Was ist nur mit mir los?

Ist es wirklich so, dass uns die Umstände in denen wir leben verändern, unseren Charakter beeinflussen? Oder liegt es daran, dass ich "den Konflikt" inzwischen persönlich nehme, weil ich selbst Staatsbürgerin und Mutter einer kleinen Sabra bin? Werde ich deshalb langsam aber sicher zum Hardliner, weil ich mich wie eine Glucke vor das geliebte Nest stelle und meine Tochter schon in Uniform vor mir sehe?

Ich fühle mich nicht als Hardliner. Wenn ich daran denke, in welche Verhältnisse die Kinder im Gazastreifen geboren werden, welche Zukunft auf sie wartet in einem Regime, das sie von klein auf aufhetzt, Sommerlager zerstört  und islamistische Kämpfer und Selbstmordattentäter zu Vorbildern idealisiert, wird mir ganz schlecht. Deren Lage wird sich aber durch ein Einlenken Israels nicht bessern, eher im Gegenteil.

Ja, ich wünsche mir Frieden. Aber nicht um jeden Preis.

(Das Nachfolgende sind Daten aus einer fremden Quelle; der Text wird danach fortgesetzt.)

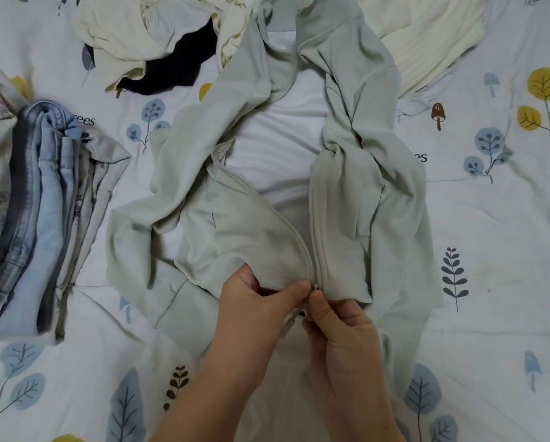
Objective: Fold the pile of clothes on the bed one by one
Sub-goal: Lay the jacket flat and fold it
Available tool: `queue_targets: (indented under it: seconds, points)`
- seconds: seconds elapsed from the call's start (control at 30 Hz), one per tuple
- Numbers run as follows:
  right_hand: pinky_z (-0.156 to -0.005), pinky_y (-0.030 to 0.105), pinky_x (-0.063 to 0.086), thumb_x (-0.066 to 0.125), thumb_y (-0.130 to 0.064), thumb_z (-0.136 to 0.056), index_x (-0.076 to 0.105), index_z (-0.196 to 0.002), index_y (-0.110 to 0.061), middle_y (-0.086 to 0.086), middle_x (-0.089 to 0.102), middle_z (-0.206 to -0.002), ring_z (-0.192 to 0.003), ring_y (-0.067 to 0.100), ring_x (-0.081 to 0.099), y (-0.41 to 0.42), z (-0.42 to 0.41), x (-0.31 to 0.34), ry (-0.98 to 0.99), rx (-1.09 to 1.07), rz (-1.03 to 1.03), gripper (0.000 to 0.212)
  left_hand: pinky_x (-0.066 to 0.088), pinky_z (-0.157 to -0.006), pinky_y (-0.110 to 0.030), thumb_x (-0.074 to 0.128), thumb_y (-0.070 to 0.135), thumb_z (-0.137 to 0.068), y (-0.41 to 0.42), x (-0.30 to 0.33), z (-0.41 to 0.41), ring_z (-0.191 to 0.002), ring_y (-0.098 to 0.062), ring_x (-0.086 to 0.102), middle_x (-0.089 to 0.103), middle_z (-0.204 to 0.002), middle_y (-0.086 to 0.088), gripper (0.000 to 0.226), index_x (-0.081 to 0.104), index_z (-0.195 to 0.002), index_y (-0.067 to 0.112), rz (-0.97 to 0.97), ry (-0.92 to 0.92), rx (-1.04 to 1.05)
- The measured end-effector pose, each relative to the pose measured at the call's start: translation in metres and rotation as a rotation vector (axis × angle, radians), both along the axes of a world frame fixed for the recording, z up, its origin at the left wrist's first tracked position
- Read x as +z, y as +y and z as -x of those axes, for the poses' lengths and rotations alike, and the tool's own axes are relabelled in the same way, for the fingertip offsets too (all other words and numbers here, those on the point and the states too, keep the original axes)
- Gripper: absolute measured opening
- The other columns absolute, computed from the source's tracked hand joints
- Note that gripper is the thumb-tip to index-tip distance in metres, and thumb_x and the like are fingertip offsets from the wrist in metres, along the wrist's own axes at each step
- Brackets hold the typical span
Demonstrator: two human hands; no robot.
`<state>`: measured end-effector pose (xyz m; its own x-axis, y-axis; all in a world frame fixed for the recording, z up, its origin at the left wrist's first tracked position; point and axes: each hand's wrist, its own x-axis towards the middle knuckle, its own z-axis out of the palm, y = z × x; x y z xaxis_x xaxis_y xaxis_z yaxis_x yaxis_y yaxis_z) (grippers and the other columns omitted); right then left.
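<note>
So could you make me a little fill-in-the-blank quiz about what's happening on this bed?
1. Both hands, left hand and right hand, pinch the bottom of the jacket's ____.
2. The pale green jacket lies open, showing a ____ lining inside.
3. The folded jeans sit on the ____ side of the picture.
4. Beyond the jacket, cream clothes lie over a ____ garment.

Missing words: zipper; white; left; dark
</note>
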<state>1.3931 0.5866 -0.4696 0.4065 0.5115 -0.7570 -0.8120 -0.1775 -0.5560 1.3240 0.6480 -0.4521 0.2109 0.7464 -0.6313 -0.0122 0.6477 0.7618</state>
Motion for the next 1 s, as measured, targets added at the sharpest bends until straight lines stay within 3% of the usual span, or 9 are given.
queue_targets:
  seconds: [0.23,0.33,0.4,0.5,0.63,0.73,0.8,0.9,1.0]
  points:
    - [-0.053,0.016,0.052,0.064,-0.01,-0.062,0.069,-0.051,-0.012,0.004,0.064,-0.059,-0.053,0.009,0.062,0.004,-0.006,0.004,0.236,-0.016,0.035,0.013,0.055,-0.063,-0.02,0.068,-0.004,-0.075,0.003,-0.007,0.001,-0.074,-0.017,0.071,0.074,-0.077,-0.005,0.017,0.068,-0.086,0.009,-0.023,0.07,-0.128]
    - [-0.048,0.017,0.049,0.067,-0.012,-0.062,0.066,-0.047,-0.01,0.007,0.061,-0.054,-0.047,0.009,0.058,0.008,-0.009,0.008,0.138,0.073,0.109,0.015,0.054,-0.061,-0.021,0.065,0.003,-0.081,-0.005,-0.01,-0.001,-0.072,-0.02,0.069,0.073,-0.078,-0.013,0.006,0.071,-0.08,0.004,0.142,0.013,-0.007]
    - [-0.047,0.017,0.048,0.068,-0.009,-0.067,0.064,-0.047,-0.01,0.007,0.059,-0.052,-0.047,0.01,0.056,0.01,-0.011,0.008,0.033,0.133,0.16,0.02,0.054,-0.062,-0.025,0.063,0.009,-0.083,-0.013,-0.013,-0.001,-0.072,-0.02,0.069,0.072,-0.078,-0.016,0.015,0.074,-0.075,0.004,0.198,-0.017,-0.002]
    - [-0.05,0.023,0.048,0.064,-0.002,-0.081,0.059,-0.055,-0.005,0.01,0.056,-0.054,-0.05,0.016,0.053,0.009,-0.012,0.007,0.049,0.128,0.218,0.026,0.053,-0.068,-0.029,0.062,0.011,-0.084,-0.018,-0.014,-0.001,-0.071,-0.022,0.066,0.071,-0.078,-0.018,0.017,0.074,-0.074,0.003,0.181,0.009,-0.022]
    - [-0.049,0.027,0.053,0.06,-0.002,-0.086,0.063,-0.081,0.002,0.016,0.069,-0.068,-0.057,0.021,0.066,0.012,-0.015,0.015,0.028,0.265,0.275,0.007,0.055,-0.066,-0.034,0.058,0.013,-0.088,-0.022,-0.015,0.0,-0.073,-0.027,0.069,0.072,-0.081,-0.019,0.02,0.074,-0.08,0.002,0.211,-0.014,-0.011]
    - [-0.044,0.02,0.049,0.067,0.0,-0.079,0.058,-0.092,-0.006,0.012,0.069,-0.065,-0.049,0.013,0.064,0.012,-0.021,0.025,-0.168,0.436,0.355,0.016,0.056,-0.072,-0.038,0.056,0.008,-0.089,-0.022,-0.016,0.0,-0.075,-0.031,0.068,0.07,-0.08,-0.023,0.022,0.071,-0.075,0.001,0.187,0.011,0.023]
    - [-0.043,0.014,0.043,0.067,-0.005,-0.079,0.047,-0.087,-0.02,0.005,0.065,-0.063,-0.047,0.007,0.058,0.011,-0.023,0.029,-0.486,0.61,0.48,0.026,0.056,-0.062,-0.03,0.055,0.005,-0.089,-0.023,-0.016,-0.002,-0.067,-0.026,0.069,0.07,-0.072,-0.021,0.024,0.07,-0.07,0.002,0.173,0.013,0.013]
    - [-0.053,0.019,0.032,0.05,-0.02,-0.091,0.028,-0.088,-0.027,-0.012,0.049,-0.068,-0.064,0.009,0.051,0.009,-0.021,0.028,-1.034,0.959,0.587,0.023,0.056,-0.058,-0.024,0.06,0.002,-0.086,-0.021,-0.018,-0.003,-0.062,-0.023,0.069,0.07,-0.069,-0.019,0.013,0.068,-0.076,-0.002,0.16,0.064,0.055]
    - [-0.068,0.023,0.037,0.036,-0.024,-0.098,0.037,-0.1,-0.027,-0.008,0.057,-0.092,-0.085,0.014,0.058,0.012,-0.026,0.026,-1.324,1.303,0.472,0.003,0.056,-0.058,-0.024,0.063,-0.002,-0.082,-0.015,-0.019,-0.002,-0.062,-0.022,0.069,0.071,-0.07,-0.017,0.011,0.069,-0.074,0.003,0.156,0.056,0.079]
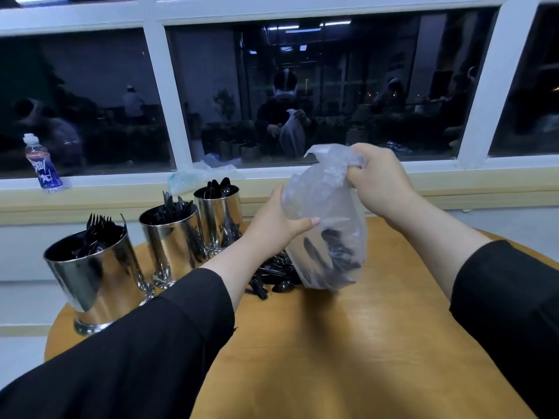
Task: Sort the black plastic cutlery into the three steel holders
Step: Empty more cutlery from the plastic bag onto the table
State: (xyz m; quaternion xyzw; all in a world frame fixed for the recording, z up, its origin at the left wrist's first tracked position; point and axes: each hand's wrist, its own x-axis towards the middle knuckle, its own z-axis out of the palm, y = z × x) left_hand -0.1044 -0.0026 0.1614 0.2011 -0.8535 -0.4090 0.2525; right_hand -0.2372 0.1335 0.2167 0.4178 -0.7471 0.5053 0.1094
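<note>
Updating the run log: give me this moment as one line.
left hand: steadies plastic bag | right hand: grips bag top | cutlery pile: on table | three steel holders: partly filled

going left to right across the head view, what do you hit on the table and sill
water bottle → holder with forks → middle holder → far holder → left hand → plastic bag → right hand

My bag [325, 219]: thin clear plastic, crinkly, semi-glossy. Cutlery [272, 276]: black plastic w/ slight sheen. Holders [90, 276]: polished steel, mirror-glossy. Tabletop [363, 343]: smooth light wood, satin shine. My sleeves [145, 352]: matt black cloth. Bottle [42, 164]: clear plastic.
</note>
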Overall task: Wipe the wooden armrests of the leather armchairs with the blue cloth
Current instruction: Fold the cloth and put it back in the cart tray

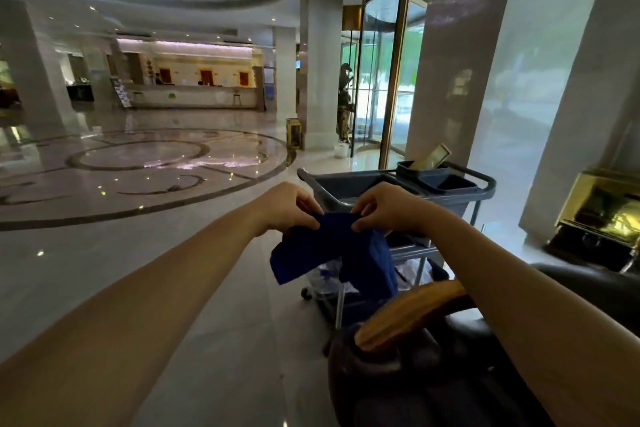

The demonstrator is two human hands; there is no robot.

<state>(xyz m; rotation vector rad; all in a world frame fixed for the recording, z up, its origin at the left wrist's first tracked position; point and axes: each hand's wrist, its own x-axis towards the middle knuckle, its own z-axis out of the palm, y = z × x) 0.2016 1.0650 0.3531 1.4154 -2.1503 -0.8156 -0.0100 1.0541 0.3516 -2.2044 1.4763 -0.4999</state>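
- Hands: left hand (289, 206) and right hand (384, 206) pinch blue cloth (341, 250) top edge, above wooden armrest (412, 314).
- Open glossy marble floor (214, 246) left of armrest; grey cart (398, 191) behind it.

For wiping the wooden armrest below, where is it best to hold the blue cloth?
Probably keep the top edge, where both hands pinch it. The blue cloth hangs loose from the left hand and right hand, so gather the hanging part from below into one palm, then come down onto the wooden armrest.
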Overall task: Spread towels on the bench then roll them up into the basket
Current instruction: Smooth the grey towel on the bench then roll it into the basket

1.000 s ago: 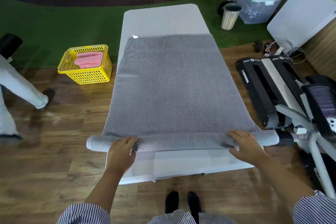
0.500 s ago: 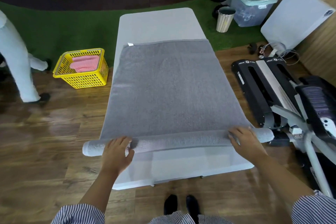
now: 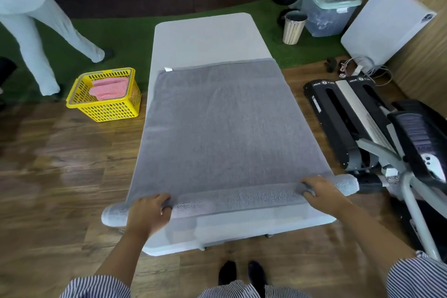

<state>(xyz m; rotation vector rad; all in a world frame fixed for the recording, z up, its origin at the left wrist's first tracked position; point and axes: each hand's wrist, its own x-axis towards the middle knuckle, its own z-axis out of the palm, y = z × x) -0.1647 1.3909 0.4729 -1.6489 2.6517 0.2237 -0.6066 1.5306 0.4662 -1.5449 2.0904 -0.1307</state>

Eine weiße Taube warf einen Olivenzweig
auf Zion oder auf Palästina
auf wessen Land stehe ich?
Ich höre immer noch das Kriegsgeschrei...

(kompletter Text hier)

1 Kommentar:

  1. Ja. Die Verhältnisse. Die müssen ja von irgendwem mal geschaffen worden sein. Von den Juden in Israel etwa? Habe mir ein Stück vom Weltdorf angeschaut, traurig, traurig. Aber auch da ist wieder die Frage, wer hat die Verhältnisse geschaffen? Wer ist schuld daran? Ist der wohlhabende Nachbar daran schuld, daß sein Nachbar dem Alkoholismus verfallen ist und der Oma ihr klein Häuschen versäuft? Ist der Erfinder schuld, daß andere nichts erfinden und mit dem Grabstock zufrieden sind? Sollten die Einwohner Israels ihr Lebensniveau auf das der Dauerflüchtlinge umstellen?

    Es gibt Kulturen, die sind nun mal unterschiedlich. Die eine bringt mehr wissenschaftliche Entwicklungen hervor, die andere mehr Leute, die selig sind, als Märtyrer vor ihren Gott zu treten. Was willst Du daran ändern?